En ce qui concerne la gestion de leurs biens et de leur pécule ils sont traités de la même manière que les détenus condamnés sous réserve des droits du juge de la jeunesse et de leur représentant légal.

En général, à défaut de dispositions spéciales, toutes les autorisations requises par le présent règlement de la part du juge d´instruction pour le prévenu et de la part du procureur général d´Etat ou du directeur de l´établissement pour les condamnés, doivent être accordés pour les mineurs par le juge de la jeunesse compétent.

Art. 330.

Les personnes autorisées à visiter les mineurs voient ceux-ci dans un parloir individuel.

Art. 331.

Les détenus de nationalité étrangère sont soumis au même régime que les détenus nationaux.

En cas de nécessité absolue, si le détenu ne parle ou ne comprend pas une des langues du pays et s´il ne se trouve sur place aucune personne capable d´assurer la traduction le directeur peut faire appel à un interprète.

L´entretien lors des visites et la correspondance des étrangers peuvent s´effectuer dans leur langue.

Les lettres écrites dans une langue étrangère peuvent être traduites aux fins de contrôle, prévu aux articles 221 à 223.
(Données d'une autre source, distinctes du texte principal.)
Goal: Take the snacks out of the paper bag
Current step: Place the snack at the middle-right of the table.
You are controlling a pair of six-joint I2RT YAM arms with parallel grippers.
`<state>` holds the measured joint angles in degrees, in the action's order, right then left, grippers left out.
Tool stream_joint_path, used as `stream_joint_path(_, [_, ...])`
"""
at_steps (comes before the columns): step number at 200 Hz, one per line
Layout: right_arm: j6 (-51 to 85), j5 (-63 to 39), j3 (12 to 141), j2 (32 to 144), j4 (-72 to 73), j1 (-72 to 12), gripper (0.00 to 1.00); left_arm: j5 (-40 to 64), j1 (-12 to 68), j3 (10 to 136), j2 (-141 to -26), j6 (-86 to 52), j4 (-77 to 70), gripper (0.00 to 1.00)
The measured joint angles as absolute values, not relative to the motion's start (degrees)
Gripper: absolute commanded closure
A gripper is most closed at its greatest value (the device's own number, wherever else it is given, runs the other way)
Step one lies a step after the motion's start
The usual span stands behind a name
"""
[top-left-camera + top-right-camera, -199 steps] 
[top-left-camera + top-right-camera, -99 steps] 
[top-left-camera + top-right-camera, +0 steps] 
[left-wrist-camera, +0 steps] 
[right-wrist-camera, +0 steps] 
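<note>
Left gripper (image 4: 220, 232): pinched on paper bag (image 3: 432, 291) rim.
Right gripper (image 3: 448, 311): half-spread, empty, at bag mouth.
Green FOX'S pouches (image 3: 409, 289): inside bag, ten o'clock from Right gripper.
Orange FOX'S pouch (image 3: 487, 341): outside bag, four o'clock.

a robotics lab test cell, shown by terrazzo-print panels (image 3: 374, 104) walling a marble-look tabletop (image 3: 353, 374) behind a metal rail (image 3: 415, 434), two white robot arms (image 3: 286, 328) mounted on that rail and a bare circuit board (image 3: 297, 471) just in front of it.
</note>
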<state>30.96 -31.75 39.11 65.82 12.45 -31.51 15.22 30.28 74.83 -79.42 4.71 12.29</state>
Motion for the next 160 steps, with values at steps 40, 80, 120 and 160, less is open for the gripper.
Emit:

Les frais d´interprète et de traduction sont à charge de l´administration pénitentiaire.

Art. 332.

Les détenus écroués à la suite d´une demande d´extradition émanant d´un gouvernement étranger sont soumis au régime des prévenus.

La délivrance des permis de visite et le contrôle de la correspondance les concernant ressortissent au procureur général d´Etat.

Art. 333.

Le centre pénitentiaire agricole de Givenich peut recevoir, à titre exceptionnel et temporairement, des gens sans abri et des vagabonds à titre de reclus volontaires.

L´admission est décidée par le procureur général d´Etat et, en cas d´urgence, par le directeur du centre pénitentiaire agricole de Givenich qui en informe le procureur général d´Etat. Un examen médical préalable à l´entrée est requis.

Les volontaires doivent en outre à leur entrée déclarer expressément se soumettre au régime disciplinaire et au régime de travail du centre.

Toutes les dispositions du présent règlement leur sont alors applicables à l´exception de celles sur les punitions.

Ils sont libres de quitter le centre pénitentiaire à tout moment.

En cas d´indiscipline ils sont mis à la porte par le directeur.

Art. 334.

Le texte du titre IV du présent règlement est tenu à la disposition des prévenus dans chaque cellule et à la disposition des condamnés et des mineurs dans chaque salle commune ainsi qu´au greffe de l´établissement de détention.

Le directeur est autorisé à le faire traduire en telle langue qu´il juge utile.

Art. 335.

Le règlement grand-ducal du 3 décembre 1970 concernant l´administration et le régime interne des établissements pénitentiaires est abrogé pour autant qu´il vise les établissements énumérés à l´article 1er.

Art. 336.

Le Ministre de la Justice est chargé de l´exécution du présent règlement qui sera publié au Mémorial.